2.3 Similarly, assessee, Dr. B. Ldvanya, a dental doctor by profession, filed her return of income for the assessment year 1999-2000 on 20.3.2001, declaring total income of Rs. 60,000. Though the said return was initially processed under Section 143(1) on 17.9.2001 and returned income was accepted, in the reassessment under Section 143(3) read with Section 147 made on 29.3.2004, assessee's total income was determined at Rs. 3,68,000 after making an addition of Rs. 3,08,000 under Section 69 of the Act, on account of unexplained investment.

2.4 On appeals preferred by the assessees against the above assessments, the CIT(A) in the first instance, by his separate orders dated 22.12.2004, confirmed the additions made by the Assessing Officer and dismissed the appeals of the assessees on merits.

2.5 Subsequently, the CIT(A), from a letter dated 29.12.2004 received from the Assessing Officer, having came to know that the assessment order as well as demand notice were served on the assessees on 31.3.2004, and not on 15.4.2004 as stated by the assessees against appropriate column of Form No. 35, viz. Form of Appeal before the Commissioner, and as such there was delay in the filing of the appeal by the assessees before him, issued a notices under Section 154, proposing to rectify the appellate orders dated 22.12.2004 passed by him. In the absence of any response from the assessees, he passed separate orders dated 25.1.2005, whereby he held that the appeals filed on 14.5.2004 by the assessees were out of time and the same should have been rejected. He accordingly concluded that "Accordingly, the appellate order dated 22.12.2004 should be considered as 'Appeal not Admitted' and, hence considered as dismissed for statistical purposes.

2.6 Aggrieved by the separate orders of the CIT(A) dated 22.12.2004 dismissing the appeals on merits and corrigendum orders dated 25.1.2005 dismissing the appeals for statistical purposes, by not admitting the appeals, assessees preferred separate appeals before us.

3.1 Learned Counsel for the assessees submitted in common THAT: On merits, the Appellate Commissioner erred in confirming the action of the Assessing Officer in treating Rs. 3,08,000 in the case of Dr. B.Lavanya and Rs. 1,08,000 in the case of Dr. B. Padmaja, as the income under Section 69A of the Act, in spite of clear explanations submitted by the assessees. He also erred in confirming the action initiated under Section 148 in the case of Dr. B. Lavanya. The CIT(A) also erred in the case of Dr. Padmaja in confirming the addition of Rs. 48,565 being disallowance of 20% of various expenses aggregating to Rs. 2,42,826. Petitions for admission of additional evidence in terms of Rule 29 of ITAT Rules are also filed alongwith relevant affidavits in support thereof.
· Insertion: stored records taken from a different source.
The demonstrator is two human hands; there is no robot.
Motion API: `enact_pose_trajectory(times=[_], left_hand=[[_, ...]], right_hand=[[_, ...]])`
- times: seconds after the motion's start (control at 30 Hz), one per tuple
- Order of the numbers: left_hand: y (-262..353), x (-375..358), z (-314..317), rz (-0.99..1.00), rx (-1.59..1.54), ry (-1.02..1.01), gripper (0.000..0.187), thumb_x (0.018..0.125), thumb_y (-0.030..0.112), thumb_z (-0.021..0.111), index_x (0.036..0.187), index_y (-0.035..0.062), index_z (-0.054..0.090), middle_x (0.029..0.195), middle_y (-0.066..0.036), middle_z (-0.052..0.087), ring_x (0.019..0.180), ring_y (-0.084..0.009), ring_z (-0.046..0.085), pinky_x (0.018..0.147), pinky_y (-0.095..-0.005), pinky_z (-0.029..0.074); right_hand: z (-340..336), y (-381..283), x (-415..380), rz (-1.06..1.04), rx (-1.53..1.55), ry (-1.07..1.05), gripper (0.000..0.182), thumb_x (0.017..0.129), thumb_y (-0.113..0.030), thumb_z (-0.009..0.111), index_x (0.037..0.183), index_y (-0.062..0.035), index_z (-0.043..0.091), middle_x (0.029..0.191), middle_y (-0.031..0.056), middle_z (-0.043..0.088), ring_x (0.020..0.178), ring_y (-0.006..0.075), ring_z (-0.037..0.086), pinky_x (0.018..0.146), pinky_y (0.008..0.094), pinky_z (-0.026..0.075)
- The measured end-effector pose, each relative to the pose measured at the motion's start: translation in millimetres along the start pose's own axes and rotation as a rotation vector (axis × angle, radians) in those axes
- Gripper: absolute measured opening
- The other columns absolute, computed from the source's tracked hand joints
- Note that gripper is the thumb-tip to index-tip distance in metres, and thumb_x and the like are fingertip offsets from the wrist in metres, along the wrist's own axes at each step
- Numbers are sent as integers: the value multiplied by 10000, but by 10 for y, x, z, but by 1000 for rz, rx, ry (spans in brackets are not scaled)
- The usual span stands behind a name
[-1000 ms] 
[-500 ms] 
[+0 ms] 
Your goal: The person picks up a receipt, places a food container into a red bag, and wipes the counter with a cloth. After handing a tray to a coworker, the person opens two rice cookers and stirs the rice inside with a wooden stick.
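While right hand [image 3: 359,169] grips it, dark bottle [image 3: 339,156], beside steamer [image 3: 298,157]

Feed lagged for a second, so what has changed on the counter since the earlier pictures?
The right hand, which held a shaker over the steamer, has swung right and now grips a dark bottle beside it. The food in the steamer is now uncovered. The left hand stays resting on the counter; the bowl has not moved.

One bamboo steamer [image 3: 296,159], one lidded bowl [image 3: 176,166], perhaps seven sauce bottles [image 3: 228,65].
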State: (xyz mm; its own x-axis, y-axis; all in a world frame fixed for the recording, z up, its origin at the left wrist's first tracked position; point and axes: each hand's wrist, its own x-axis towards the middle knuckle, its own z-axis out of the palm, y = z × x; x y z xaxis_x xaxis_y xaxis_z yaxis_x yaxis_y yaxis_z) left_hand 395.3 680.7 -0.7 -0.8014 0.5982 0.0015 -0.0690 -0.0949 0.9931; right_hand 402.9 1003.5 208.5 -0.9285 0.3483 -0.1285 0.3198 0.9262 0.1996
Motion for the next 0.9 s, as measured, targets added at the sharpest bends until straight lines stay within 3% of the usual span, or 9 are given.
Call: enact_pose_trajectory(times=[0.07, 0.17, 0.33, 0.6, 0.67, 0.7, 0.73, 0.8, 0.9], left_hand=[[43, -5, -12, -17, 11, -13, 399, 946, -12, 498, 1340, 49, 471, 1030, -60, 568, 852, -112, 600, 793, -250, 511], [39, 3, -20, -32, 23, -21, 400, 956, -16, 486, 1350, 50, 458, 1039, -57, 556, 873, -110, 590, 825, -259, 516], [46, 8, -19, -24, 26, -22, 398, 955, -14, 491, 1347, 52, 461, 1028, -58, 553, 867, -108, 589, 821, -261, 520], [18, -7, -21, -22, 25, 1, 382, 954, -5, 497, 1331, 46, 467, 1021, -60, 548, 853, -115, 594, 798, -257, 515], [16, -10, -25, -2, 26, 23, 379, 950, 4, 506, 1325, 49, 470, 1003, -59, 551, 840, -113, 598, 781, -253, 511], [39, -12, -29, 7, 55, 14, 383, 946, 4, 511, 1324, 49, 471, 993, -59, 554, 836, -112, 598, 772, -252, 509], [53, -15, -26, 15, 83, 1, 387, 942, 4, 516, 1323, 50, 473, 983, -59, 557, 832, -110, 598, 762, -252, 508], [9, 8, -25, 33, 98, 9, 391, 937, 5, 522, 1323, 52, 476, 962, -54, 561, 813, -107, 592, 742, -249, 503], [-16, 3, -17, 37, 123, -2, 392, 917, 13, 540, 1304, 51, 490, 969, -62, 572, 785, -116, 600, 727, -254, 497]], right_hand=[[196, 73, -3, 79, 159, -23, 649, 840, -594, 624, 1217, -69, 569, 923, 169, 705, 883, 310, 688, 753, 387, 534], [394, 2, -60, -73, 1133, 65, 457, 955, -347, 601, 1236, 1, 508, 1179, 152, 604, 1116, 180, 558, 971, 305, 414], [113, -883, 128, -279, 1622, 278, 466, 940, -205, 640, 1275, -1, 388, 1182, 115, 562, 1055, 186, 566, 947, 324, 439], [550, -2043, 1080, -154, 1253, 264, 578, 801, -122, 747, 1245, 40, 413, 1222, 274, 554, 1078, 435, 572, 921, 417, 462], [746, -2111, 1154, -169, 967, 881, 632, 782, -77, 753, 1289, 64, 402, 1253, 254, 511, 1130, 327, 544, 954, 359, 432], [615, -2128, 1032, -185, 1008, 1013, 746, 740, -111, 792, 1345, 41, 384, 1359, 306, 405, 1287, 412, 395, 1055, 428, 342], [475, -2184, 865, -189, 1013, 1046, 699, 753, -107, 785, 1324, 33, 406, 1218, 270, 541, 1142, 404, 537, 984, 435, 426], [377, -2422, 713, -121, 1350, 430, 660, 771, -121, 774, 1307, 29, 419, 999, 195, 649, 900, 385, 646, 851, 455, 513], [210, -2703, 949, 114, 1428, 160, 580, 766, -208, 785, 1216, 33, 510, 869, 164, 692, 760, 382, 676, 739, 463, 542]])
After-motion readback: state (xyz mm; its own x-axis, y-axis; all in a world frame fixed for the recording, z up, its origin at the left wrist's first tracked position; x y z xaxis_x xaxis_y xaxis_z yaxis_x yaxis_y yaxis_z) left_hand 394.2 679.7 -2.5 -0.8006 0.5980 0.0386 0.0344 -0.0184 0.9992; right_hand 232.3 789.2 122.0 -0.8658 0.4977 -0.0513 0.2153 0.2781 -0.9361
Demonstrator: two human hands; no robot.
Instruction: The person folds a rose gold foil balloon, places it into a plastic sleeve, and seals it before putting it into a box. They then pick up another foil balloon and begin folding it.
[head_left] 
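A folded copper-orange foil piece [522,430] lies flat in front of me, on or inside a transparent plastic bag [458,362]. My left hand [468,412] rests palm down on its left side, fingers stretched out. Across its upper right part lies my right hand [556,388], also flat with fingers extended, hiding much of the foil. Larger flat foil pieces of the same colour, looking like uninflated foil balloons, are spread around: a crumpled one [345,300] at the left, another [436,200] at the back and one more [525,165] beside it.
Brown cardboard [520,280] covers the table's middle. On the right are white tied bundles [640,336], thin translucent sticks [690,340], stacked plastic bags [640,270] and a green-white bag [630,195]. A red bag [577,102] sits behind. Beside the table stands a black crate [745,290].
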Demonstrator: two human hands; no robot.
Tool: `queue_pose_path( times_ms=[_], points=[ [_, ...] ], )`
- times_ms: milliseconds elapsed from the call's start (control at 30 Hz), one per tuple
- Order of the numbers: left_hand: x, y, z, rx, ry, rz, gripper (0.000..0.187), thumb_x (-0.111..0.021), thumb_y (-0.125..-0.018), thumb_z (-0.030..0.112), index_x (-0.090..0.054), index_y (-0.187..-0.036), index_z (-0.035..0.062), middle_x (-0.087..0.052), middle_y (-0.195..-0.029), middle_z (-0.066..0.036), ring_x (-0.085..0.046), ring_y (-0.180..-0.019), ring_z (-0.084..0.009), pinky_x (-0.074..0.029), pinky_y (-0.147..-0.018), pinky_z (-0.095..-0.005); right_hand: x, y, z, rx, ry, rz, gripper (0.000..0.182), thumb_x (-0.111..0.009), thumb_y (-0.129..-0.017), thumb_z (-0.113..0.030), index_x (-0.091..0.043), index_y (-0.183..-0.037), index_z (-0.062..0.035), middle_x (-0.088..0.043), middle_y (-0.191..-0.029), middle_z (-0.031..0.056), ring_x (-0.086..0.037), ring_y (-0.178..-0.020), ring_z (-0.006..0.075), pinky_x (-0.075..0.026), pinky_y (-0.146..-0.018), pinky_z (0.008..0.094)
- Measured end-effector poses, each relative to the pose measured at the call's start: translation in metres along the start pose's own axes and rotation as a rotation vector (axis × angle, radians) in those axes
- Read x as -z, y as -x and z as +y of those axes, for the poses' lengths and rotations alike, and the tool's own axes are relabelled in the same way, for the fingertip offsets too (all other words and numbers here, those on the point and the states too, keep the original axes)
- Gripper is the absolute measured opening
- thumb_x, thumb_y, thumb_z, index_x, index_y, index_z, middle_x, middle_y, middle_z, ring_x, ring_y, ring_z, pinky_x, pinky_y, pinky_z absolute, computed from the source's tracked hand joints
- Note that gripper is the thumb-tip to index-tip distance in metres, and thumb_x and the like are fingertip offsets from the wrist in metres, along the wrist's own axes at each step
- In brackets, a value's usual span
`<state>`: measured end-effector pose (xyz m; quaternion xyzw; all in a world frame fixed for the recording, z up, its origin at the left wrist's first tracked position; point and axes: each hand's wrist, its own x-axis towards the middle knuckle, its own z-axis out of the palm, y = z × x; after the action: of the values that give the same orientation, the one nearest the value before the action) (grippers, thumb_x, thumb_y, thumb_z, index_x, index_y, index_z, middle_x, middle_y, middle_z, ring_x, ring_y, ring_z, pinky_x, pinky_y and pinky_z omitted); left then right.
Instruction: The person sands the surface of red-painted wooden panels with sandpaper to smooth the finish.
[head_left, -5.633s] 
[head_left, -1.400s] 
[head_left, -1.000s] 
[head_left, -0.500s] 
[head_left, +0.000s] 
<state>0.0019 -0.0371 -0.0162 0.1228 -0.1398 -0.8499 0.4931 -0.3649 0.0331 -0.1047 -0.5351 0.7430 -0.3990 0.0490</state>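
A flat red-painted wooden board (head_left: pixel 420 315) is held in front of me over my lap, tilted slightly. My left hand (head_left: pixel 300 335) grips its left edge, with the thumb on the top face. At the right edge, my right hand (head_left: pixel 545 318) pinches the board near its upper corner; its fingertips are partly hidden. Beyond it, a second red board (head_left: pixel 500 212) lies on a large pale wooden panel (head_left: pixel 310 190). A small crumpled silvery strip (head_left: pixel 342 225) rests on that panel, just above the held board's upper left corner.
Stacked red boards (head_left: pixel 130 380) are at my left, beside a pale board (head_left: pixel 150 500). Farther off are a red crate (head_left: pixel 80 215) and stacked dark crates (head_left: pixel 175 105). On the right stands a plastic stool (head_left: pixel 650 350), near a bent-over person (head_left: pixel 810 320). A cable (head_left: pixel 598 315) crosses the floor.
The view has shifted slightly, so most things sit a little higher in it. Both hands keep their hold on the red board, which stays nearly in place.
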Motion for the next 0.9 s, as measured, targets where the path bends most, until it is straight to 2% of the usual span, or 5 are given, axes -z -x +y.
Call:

3.2 That apart, insofar as appeals against corrigendum orders of the CIT(A) dated 25.1.2005 are concerned, the CIT(A) erred in holding the appeals as not admitted, without considering the fact that the appropriate appeals were filed before the CIT(A). He has erred in passing the corrigendum order on 25.1.2005, amending the appellate orders dated 22.12.2004.

4. On the other hand, the learned representative for the Revenue, countered, to say in brief, by defending the orders impugned.

5.1 Rival submissions heard and relevant orders read including the orders of the authorities below and the paper-books filed before us.

After doing so, we are of the considered opinion that the stand of the assessee has some force for the reasons following- 5.2 Before going deeply into the issues concerned on merits, we have to state that while the CIT(A) has passed his orders dated 22.12.2004 on merits too rejecting the contentions of the assessees, he passed the subsequent corrigendum orders dated 25.1.2005 holding that "the appellate orders dated 22.12.2004 should be considered as 'appeal not admitted' and, hence, considered dismissed for statistical purposes." In other words, not only the CIT(A) has rejected the assessees appeals before him on merits, but also by his corrigendum orders held that the earlier appellate orders passed on merits should be considered as Appeals not admitted and hence dismissed for statistical purposes, as there was a delay of 14 days in filing those appeals.

5.3 The delay was brought to the notice of the CIT(A) by a communication of the Assessing Officer dated 29.12.2004 pointing out that the assessment order alongwith DN was served on the assessee on 31.3.2004 and not on 14.4.2004, as stated by the assessee against appropriate column of Form No. 35, viz. Form of Appeal before the Commissioner, and consequently there was a delay of 14 days in the filing of the appeals. Since by the time of receipt of the said letter dated 20.12.2004, he has already disposed of the appeals on merits, he issued a notice under Section 154 alongwith a letter addressed to the assessee proposing to rectify the appellate orders dated 22.12.2004, and fixing the date of hearing on 24.1.2005. As there was no response from the assessees, the CIT(A) opined that the assessees have nothing to say in this regard. He therefore concluded as follows- As discussed above, the correct date of service of assessment order along with demand notice for A.Y. 2001-02 was 31.03.2004. Thus, the appeal should have been filed on or before 30.4.2004 whereas the appeal was actually field on 14.05.2004, i.e. with a delay of 14 days. The appellant failed to give reasons for the delay in filing the appeal but made a false claim in Form No. 35 mentioning the date of service of the assessment order alongwith DN as 15.04.2004 and obtained the appellate order by deceit. In the absence of any request from the appellant for condonation of the delay of 14 days in filing the appeal, I hold that the appeal field on 14.05.2004 was out of time and the same should have been rejected. Accordingly, the appellate order dated 22.12.2004 should be considered as 'Appeal not Admitted' and, hence considered dismissed for statistical purposes.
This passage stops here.